Quatrième film du jeune Québécois que l’on traite de prodige ou d’escroc. Il bifurque et prend le chemin du thriller, au moins dans les intentions. L’histoire est co-écrite par Marc Michel Bouchard, dramaturge québécois, et le film est enveloppé d’une musique symphonique de Gabriel Yared.

Il faut dire que tout cela commence très bien. Un bleu Klein se répand fébrilement sur un mouchoir qui tremble face à la caméra, puis on suit une voiture en très haute plongée sur la musique de Michel Legrand, Les Moulins De Mon Coeur chantée à Cappella.

Deux effets de styles donc, mais une fois rentré dans le film, le lyrisme prêt à exploser des premières images vient butter sur une absence, et sur un décor peu accueillant, voire hostile.

Le film raconte l’histoire d’un jeune publicitaire homosexuel venu à l’enterrement de son ami à la campagne, dans sa famille d’agriculteurs. La famille étant la mère et le frère; elle ignorant tout de l’orientation sexuelle de son fils, lui au courant, mais faisant son possible pour que Tom ne révèle rien et laisse sa mère dans le souvenir d’un fils « normal ». Ce frère, Francis, est le vrai sujet du film autour duquel le récit va tourner, tentant comme la mise en scène de le cadrer sans toujours y parvenir.

Le film commence sur une tonalité quasi horrifique, réunissant plusieurs effets et détails relevant du film d’épouvante. Un personnage surgit au milieu de la nuit, un étrange effet d’aplanissement de visage dans une référence à Psychose… Et quant aux vaches immobiles dans le brouillard, elles n’ont plus à faire leur preuves en terme de pressentiment anxiogène… À l’image de cette phrase « un champ de maïs en hiver c’est comme un champ de couteaux », terrifiante en soi mais qui à force d’être répétée va tourner à la farce, le film va bifurquer, se laissera aller à des scènes burlesques plutôt bienvenues, et pas si lointaines en termes d’affects que les prémices horrifiques du début.

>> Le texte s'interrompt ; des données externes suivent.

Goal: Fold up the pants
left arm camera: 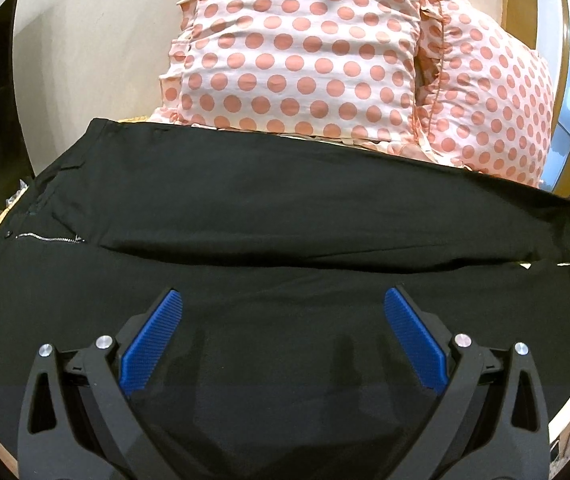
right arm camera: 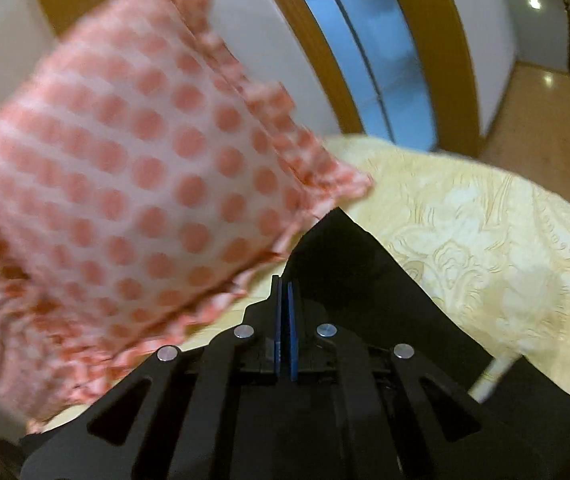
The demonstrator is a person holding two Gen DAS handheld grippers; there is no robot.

Ces ruptures de tons sont également là pour tenter de caractériser le personnage du frère, instable, dans un brouillard total en terme d’identité sexuelle. Ces petites incartades burlesques comme ces éléments usant des idiosyncrasies du fantastique, entourent ce personnage sans jamais réussir à l’asseoir quelque part. Et le film est parfois au bord de rendre systématique et banal son système fait de bifurcations et de détours.

Le personnage principal à une « dégaine ». Pour une fois, il semble se différencier presque totalement du faiseur Dolan pour n’être qu’un personnage, interprété par Dolan. Personnage urbain donc, un publicitaire, branché, qui traite les fermier de « rednecks », mais qui va pourtant se retrouver face à encore plus trouble que lui. L’image d’une errance urbaine, d’une identité sexuelle tourmentée des trois premiers films est mise hors champ, sinon brutalement face à ce qu’elle rejette par sa condition même. La détresse est autre, elle est celle du personnage de Francis, à qui l’on n’a pas donné de repères, qui a laissé se développer sa névrose dans un milieu de brouillage total. L’image est verdâtre, le sol boueux, et la caméra filme autant les corps que les décors qui les entourent et les enferment.

Tom n’a pas la main sur le récit, et dans deux poignantes scènes finales, un monologue, puis une vision tétanisante venant mettre le point final à ce dernier, l’horreur vient finalement accorder toutes les digressions, le burlesque et l’effroi deviennent deux aspects d’une même émotion, et le film gagne une étonnante impression de maîtrise, qui dissipe les doutes que l’on pouvait avoir face aux quelques errances scénaristiques.